Exercise requirements
Exactly as written, transcribe the data from its opening line through the line containing "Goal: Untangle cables". Leave every picture out.

Source material
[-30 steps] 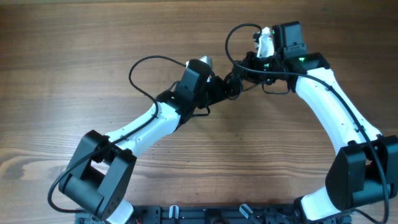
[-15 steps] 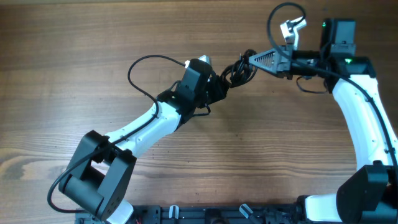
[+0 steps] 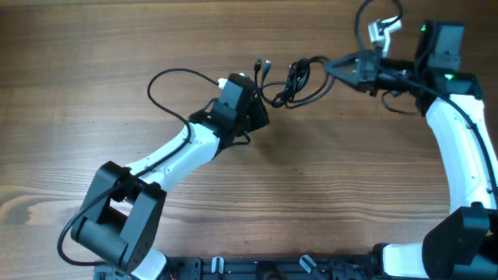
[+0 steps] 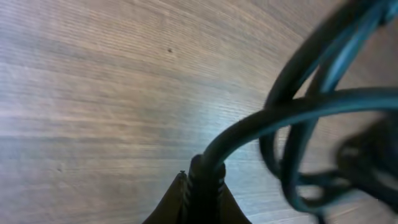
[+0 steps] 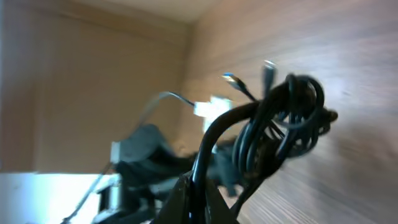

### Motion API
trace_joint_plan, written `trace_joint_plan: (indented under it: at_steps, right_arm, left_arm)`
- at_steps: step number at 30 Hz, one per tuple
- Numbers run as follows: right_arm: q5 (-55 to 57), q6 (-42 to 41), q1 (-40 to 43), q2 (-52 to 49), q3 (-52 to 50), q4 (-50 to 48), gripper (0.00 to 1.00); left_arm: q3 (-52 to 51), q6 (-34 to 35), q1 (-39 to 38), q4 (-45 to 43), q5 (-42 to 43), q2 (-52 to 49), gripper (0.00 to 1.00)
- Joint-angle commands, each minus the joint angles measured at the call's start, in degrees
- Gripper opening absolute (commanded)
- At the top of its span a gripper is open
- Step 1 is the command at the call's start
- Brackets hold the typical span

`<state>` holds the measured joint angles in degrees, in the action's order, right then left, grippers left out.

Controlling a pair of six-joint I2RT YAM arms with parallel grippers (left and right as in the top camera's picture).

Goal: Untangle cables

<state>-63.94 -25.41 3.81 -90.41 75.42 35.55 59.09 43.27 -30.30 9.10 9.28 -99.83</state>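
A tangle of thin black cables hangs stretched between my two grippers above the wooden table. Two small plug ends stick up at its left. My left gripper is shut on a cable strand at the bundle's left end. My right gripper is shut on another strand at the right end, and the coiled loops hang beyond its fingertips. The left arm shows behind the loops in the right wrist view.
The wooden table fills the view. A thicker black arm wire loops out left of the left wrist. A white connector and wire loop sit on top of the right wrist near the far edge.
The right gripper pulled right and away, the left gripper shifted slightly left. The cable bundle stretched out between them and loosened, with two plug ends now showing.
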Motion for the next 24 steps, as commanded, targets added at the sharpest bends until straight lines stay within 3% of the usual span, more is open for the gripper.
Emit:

Task response
[-30 steps] 
[-15 steps] 
[+0 steps] 
[+0 steps] 
[+0 steps] 

### Motion API
trace_joint_plan, written `trace_joint_plan: (indented under it: at_steps, right_arm, left_arm)`
- at_steps: step number at 30 Hz, one per tuple
- Numbers run as follows: right_arm: q5 (-55 to 57), q6 (-42 to 41), q1 (-40 to 43), q2 (-52 to 49), q3 (-52 to 50), q4 (-50 to 48), gripper (0.00 to 1.00); left_arm: q3 (-52 to 51), q6 (-34 to 35), q1 (-39 to 38), q4 (-45 to 43), q5 (-42 to 43), q2 (-52 to 49), gripper (0.00 to 1.00)
- Joint-angle commands, each minus the joint angles measured at the call's start, in degrees
- Gripper opening absolute (commanded)
- At the top of its span a gripper is open
- Step 1 is the command at the call's start
- Brackets hold the typical span

`<state>` holds the measured joint angles in degrees, in the action's order, right then left, grippers left out.

Controlling a pair of six-joint I2RT YAM arms with parallel grippers (left and right as in the top camera's picture).

Goal: Untangle cables

The output contains nothing further.